Monash Gender, Peace and Security (GPS) Centre has won a competitive UN bid worth approximately AUD $1 million to establish a new research agenda in five North African countries (Egypt, Libya, Morocco, Tunisia and Algeria) on the gendered dynamics of violent extremism (VE) in North Africa including gender analysis of extremist recruitment and mobilization, impacts of violent extremism and terrorism, and efforts to prevent and counter their threat in the region. The GPS project team consists of Professor Jacqui True, Dr Eleanor Gordon, Associate-Professor Kerry O'Brien and Associate Professor Kate Lee-Koo, with research assistance from Aydon Edwards and Yasmin Chilmeran GPS doctoral students.
With funding from UN Women-Cairo and the UK Foreign and Commonwealth Office, Monash GPS will partner with Eirene Associates (Morocco) to build the research capacity of national research institutes and organisations in each of the 5 countries in North Africa. The 18 month project will create an evidence base to inform effective, gender-sensitive preventing and countering violent extremism policy and programming.
As the foremost global gender, peace and security centre, Monash GPS will take the lead and partner with Eirene to mutually deliver the research project. The regional partner will conduct research on the ground in the five countries and coordinate with national partners and institutions. This is GPS's third project for governments and the UN researching gender dynamics of VE toward the development of gender-based approaches to preventing and countering VE.

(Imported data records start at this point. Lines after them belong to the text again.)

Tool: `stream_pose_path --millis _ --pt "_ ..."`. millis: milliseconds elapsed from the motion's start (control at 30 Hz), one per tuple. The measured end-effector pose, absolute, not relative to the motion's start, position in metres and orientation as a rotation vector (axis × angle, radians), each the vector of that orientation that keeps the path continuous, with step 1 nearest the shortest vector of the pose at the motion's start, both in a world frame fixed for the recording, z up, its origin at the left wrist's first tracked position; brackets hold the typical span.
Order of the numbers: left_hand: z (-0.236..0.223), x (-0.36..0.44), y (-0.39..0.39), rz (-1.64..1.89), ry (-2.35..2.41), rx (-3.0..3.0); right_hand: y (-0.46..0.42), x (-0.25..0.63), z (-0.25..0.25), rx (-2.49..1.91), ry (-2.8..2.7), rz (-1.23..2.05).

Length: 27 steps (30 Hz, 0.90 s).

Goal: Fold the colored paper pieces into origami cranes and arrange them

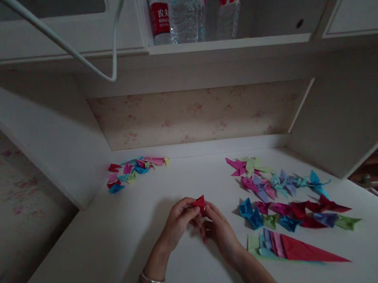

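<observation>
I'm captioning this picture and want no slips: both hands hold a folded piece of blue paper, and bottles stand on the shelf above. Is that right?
One thing is off: the head view shows that the paper held by the left hand and right hand is red, not blue. Bottles do stand on the shelf above.

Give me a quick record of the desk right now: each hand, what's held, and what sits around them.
Left hand: pinching the red paper; silver bracelets on its wrist
Right hand: fingertips on the same red paper, from the other side
Held item: small, folded, raised above the white desk
Desk, back left: colorful folded paper pile
Desk, right: rows of folded paper shapes; overlapping paper pieces nearest the right forearm, including a long red point
Shelf above: plastic bottles
</observation>
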State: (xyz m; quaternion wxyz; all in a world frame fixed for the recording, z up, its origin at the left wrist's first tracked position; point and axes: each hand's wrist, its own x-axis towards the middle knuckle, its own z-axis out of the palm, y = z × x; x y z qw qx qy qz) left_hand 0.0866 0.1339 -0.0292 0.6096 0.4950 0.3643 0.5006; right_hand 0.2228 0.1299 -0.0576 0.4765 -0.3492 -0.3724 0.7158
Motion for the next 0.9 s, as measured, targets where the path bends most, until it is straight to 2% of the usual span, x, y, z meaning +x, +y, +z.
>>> stream_pose_path --millis 333,900 --pt "-0.055 0.073 0.136 1.096 0.851 1.093 0.146 0.225 -0.066 -0.715 -0.887 1.766" --pt "-0.049 0.085 0.135 1.212 0.897 0.987 0.145 0.237 -0.073 -0.894 -1.012 1.428"
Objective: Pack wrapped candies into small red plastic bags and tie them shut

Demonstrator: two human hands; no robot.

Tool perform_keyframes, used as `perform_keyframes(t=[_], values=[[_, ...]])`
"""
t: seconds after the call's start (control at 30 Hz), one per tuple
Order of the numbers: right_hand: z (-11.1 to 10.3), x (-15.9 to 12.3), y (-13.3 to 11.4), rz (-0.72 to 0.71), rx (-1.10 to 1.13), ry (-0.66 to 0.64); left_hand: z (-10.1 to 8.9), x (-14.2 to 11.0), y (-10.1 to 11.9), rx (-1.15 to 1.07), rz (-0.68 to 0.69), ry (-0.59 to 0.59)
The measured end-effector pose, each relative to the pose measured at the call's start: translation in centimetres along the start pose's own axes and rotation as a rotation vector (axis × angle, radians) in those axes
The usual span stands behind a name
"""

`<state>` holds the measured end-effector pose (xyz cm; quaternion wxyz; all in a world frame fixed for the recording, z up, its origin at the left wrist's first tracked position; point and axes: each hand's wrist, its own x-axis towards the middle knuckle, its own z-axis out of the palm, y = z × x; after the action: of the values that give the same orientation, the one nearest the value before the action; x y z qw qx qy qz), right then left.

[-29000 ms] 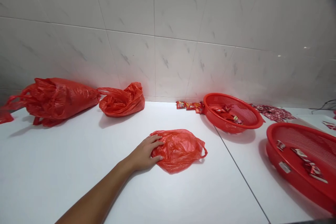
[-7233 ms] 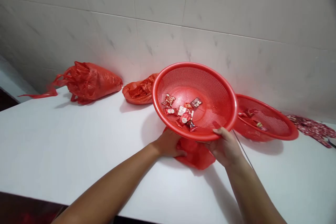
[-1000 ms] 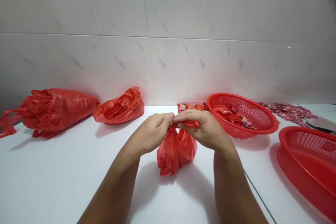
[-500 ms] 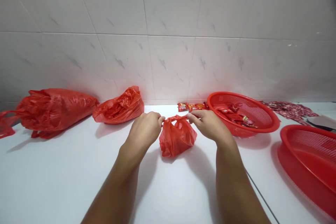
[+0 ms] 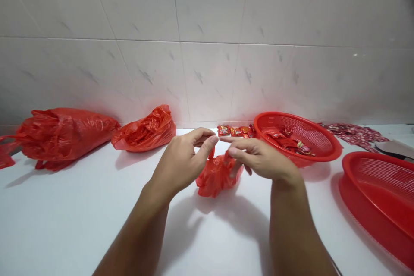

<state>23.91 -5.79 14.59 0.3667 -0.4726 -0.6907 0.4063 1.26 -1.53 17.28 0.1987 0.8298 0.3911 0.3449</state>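
A small filled red plastic bag (image 5: 215, 177) stands on the white counter (image 5: 64, 215) between my hands. My left hand (image 5: 183, 161) hovers over the bag's left side, thumb and fingers curled toward each other, and a thin red handle strip rises to its thumb. My right hand (image 5: 255, 159) is at the bag's top right. Its forefinger points left while its thumb and lower fingers pinch the bag's gathered top. The two sets of fingertips almost meet above the bag.
Two larger red bags (image 5: 64, 131) (image 5: 145, 129) lie at the back left against the tiled wall. Loose red snack packets (image 5: 234, 130) sit by a red mesh basket (image 5: 323, 155) holding more packets. A second red basket (image 5: 371, 168) is at the right edge.
Half a second ago my hands pulled the bag's handles apart sideways. Now both have come back together above the bag, which has stayed on the counter.
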Motion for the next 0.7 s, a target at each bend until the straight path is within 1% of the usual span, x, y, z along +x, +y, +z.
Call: perform_keyframes(t=[0.07,0.1,0.17,0.23,0.27,0.33,0.4,0.47,0.53,0.57,0.6,0.63,0.7], values=[[1.5,0.7,-0.9,-0.059,0.104,-0.069,0.4,-0.7,0.7,-0.102,0.057,-0.009],[2.1,1.0,-1.2,-0.083,0.148,-0.070,0.5,-1.0,0.9,-0.141,0.077,-0.021],[2.8,1.2,-1.8,-0.139,0.215,-0.017,0.4,-1.4,1.0,-0.196,0.104,-0.041],[3.2,1.0,-2.4,-0.206,0.288,0.073,0.2,-1.6,1.1,-0.202,0.111,-0.058],[3.3,0.7,-2.7,-0.236,0.332,0.109,0.1,-1.7,1.2,-0.191,0.103,-0.075],[3.5,0.1,-3.3,-0.292,0.417,0.137,0.2,-1.8,1.5,-0.155,0.058,-0.155],[3.6,-0.6,-3.9,-0.327,0.459,0.117,0.6,-2.0,1.8,-0.121,-0.002,-0.250],[3.6,-1.1,-4.3,-0.335,0.409,0.064,1.4,-2.6,1.6,-0.099,-0.045,-0.294],[3.5,-1.6,-4.6,-0.334,0.267,0.026,1.8,-3.8,0.7,-0.103,-0.082,-0.296],[3.3,-1.8,-4.6,-0.335,0.181,0.041,1.7,-4.7,-0.2,-0.115,-0.118,-0.295],[2.9,-2.0,-4.5,-0.335,0.093,0.085,1.2,-5.8,-1.4,-0.130,-0.163,-0.288],[2.5,-2.2,-4.3,-0.331,0.015,0.153,0.3,-7.2,-2.8,-0.139,-0.233,-0.269],[1.2,-2.9,-3.6,-0.309,-0.075,0.294,-2.6,-10.5,-5.8,-0.111,-0.403,-0.137]])
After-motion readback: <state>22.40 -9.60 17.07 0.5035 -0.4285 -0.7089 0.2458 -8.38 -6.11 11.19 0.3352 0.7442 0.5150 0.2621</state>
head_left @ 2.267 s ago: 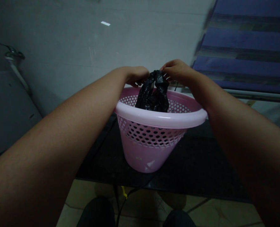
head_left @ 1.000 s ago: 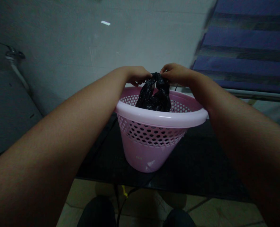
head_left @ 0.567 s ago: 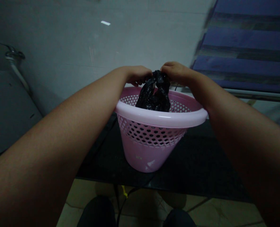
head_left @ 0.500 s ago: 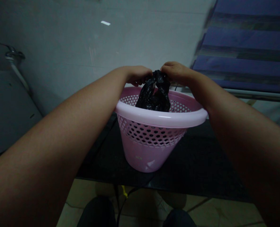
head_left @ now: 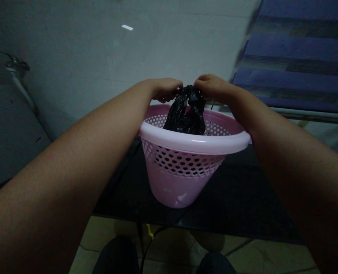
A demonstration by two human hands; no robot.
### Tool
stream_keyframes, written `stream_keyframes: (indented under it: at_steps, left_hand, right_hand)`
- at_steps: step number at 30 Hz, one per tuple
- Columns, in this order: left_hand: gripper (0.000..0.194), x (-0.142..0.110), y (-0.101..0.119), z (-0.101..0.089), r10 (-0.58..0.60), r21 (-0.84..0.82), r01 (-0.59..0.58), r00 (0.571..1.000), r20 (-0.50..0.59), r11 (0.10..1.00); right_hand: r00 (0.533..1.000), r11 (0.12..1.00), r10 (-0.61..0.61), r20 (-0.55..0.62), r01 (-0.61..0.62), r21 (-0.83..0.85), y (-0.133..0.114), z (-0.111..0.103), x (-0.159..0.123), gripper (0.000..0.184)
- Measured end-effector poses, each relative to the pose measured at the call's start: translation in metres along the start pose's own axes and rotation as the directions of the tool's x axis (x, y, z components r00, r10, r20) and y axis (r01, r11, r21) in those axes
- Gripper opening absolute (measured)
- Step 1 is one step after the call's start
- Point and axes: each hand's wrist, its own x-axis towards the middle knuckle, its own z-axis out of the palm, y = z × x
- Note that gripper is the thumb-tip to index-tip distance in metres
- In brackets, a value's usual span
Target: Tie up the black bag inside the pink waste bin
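Note:
A pink plastic basket (head_left: pixel 180 190) with a perforated upper wall stands upright on a black tabletop. Out of its mouth rises a crumpled black plastic bag (head_left: pixel 196 114), its lower part hidden behind the rim. Above the basket's far side, my left hand (head_left: pixel 167 89) pinches the top of the bag from the left. My right hand (head_left: pixel 211 86) grips the same gathered top from the right, close to the left one. Both forearms pass beside the basket's rim, the right one seeming to touch it.
Behind the basket is a pale tiled wall (head_left: pixel 85 45). A metal tap (head_left: pixel 17 66) with a white hose is at the left, above a grey-white box-like surface (head_left: pixel 11 133). Blue striped fabric (head_left: pixel 294 49) fills the upper right. The black table's (head_left: pixel 243 205) front edge lies above my knees.
My left hand's fingers have shifted very slightly at the bag's top, with the bag stretching a little leftward. The basket and my right hand stay in place.

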Motion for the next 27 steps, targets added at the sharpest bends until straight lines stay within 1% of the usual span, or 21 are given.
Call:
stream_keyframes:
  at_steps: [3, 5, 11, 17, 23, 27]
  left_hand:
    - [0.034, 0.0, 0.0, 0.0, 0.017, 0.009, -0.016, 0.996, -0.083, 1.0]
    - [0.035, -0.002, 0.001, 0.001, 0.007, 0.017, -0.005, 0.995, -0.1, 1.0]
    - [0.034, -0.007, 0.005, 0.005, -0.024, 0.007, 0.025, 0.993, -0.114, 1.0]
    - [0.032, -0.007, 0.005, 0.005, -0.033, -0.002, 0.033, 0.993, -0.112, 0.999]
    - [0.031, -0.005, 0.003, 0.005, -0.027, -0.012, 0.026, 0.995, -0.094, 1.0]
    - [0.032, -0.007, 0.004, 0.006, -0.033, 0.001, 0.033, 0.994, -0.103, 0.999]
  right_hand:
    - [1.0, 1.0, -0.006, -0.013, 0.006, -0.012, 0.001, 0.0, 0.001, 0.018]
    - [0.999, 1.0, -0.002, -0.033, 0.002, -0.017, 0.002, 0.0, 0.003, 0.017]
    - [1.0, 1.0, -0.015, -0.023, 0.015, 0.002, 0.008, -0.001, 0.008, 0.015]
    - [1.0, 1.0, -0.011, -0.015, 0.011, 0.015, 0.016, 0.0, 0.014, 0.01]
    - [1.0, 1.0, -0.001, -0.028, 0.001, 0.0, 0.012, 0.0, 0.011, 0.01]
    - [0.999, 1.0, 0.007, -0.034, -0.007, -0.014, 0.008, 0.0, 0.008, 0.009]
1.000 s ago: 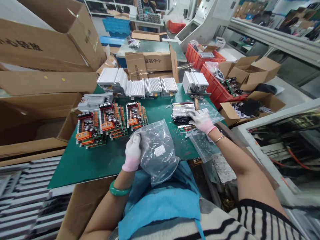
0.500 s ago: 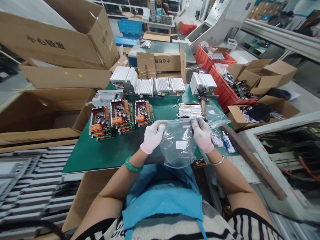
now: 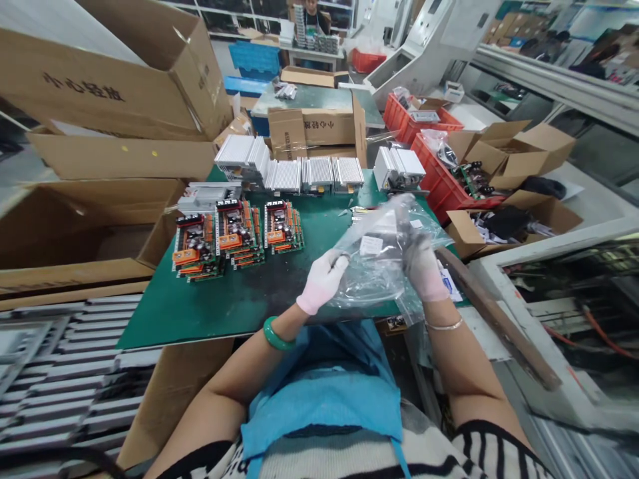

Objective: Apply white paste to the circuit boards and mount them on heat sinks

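While held up in both hands: one clear plastic bag (image 3: 374, 263) with a small white label (image 3: 371, 245), crumpled, just above the near right part of the green worktop (image 3: 239, 313), its contents too blurred to tell. Left hand (image 3: 323, 281) in a white glove with a pink cuff, fingers (image 3: 339, 261) curled closed on the bag's left side. Right hand (image 3: 422, 266) in a matching glove, grey-smudged fingers (image 3: 410, 247) pinched shut on the bag's right side, plastic bunched up between them. Just left of the hands, on the worktop, three stacks of circuit boards (image 3: 237, 233) with orange parts. Along the far edge, a row of white finned heat sinks (image 3: 289, 176). Off to the right, a dark wooden strip (image 3: 499, 319), then red crates (image 3: 434, 166) holding boards, among open cardboard boxes (image 3: 509, 150). Off to the left, larger cardboard boxes (image 3: 120, 80). On the left wrist, a green bangle (image 3: 276, 334); on the right wrist, a thin bracelet (image 3: 443, 325). Across the lap, a blue apron (image 3: 319, 392).
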Motion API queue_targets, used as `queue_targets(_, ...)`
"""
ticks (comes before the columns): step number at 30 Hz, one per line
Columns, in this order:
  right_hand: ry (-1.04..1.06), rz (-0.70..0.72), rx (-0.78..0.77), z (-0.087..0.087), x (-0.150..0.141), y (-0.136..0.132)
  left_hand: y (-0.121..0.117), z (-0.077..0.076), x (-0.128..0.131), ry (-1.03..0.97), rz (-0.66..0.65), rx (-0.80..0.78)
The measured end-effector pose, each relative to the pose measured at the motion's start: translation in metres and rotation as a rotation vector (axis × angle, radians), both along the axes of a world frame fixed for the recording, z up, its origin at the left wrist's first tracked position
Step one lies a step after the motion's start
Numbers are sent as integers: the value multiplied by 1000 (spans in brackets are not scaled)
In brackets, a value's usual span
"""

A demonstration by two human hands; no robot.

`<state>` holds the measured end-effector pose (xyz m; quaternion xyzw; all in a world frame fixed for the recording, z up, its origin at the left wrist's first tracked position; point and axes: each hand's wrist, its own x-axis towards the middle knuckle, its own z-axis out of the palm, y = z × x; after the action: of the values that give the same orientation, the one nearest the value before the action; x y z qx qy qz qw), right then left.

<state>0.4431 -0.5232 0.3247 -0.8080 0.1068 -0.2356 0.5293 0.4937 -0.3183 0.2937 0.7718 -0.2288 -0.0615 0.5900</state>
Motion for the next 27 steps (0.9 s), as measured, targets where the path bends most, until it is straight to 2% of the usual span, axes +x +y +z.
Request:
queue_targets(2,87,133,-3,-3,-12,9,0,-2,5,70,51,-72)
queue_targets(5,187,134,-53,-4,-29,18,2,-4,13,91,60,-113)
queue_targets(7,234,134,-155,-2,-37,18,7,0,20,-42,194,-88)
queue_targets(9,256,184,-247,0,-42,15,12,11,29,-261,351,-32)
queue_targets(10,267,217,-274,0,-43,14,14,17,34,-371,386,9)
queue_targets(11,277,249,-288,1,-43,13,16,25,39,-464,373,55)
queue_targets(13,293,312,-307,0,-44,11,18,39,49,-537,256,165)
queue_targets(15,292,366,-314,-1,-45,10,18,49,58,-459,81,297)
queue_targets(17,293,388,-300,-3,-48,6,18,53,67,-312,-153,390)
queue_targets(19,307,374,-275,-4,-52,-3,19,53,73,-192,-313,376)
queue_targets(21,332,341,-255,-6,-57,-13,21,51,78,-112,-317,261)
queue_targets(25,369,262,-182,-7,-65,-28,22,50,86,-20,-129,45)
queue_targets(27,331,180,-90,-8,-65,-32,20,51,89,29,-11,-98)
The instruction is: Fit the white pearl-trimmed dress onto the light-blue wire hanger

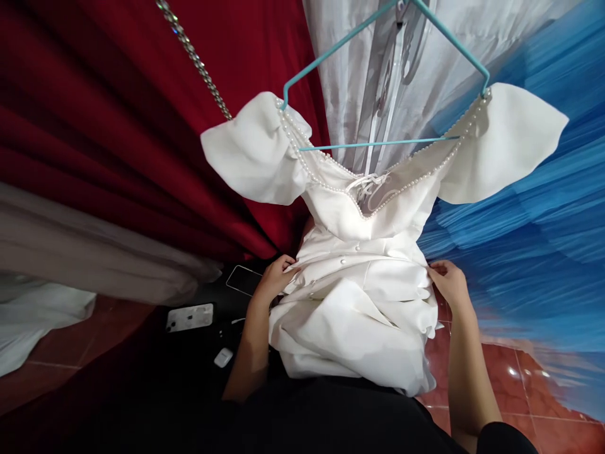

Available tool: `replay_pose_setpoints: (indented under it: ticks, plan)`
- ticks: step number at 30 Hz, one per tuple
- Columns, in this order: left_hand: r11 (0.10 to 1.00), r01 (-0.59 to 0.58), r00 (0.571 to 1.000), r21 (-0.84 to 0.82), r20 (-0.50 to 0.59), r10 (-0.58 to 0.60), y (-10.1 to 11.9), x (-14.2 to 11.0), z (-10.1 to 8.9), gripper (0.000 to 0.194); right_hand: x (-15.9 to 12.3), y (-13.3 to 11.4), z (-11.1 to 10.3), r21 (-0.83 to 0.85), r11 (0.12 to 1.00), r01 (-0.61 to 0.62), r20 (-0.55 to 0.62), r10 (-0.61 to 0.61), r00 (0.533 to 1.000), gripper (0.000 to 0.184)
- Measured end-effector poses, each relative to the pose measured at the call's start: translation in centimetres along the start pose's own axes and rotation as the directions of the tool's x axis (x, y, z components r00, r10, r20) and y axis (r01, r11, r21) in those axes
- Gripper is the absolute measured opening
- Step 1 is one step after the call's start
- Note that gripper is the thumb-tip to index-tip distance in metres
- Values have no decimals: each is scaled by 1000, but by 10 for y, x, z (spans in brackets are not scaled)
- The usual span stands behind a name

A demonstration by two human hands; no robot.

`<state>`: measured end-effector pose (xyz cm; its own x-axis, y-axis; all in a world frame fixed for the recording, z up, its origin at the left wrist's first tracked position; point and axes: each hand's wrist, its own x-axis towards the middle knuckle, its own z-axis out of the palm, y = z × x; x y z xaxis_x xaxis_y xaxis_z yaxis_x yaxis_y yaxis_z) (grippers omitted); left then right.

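Observation:
A white dress [378,221] with pearl trim along its neckline hangs from a teal hanger [340,47]. Its short flared sleeves spread to both sides, and small buttons run down the front. At the left side of the waist, my left hand [276,277] pinches the fabric. My right hand [447,280] grips the opposite side edge between thumb and fingers. Between my hands the skirt bunches in loose folds and drops toward my lap. Part of each hand's fingertips is hidden by the cloth.
Dark red curtains [118,126] hang at the left, with a beaded strand [193,57] in front. Blue pleated tulle [529,252] fills the right side. A phone [190,317], a small white case [223,357] and another phone-shaped outline [243,280] lie on a black surface. Red tiles [505,378] cover the floor.

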<state>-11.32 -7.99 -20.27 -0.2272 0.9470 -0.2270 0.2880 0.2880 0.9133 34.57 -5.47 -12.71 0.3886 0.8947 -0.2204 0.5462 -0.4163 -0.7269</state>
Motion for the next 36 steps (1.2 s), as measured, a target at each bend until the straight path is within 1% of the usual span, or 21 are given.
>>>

Based in the capital city of Rabat, Eirene is the first international development company in Morocco working on peace, stabilization, civilian security, good governance and international development at national, regional and international levels. They are used to operating in complex environments in countries across the Sahel, the Maghreb, the Middle East, and Asia and have an extensive network of government and non-government partners across the region. The partnership with Monash GPS will capitalise on this network in the research project, and support research capacity-building in communities and countries in promoting peace, security, good governance and development.
Zineb Benalla, Eirene’s founder, is an international expert on P/CVE and peacebuilding and has spent many years working in VE hotspots in the Maghreb, Sahel, and the Middle East. She has a highly successful career in promoting peace, freedom and inclusion. She previously co-founded the Non-Profit Think Tank, Transnational Initiative Countering Violent Extremism (TICVE) in Morocco to counter violent extremism and help build peace in the Maghreb and Sahel region. With the help of her civil society partners she also co-founded the peace-building network to bring together civil society organizations working in different fields to promote sustainable peace.
Professor Jacqui True is excited about the possibilities for the project. She said, “This is the first research ever on the gender dynamics (recruitment, mobilisation, return) and impacts of violent extremism in communities in the North Africa region – where obviously violent extremism is a highly significant everyday security issue for women and men.”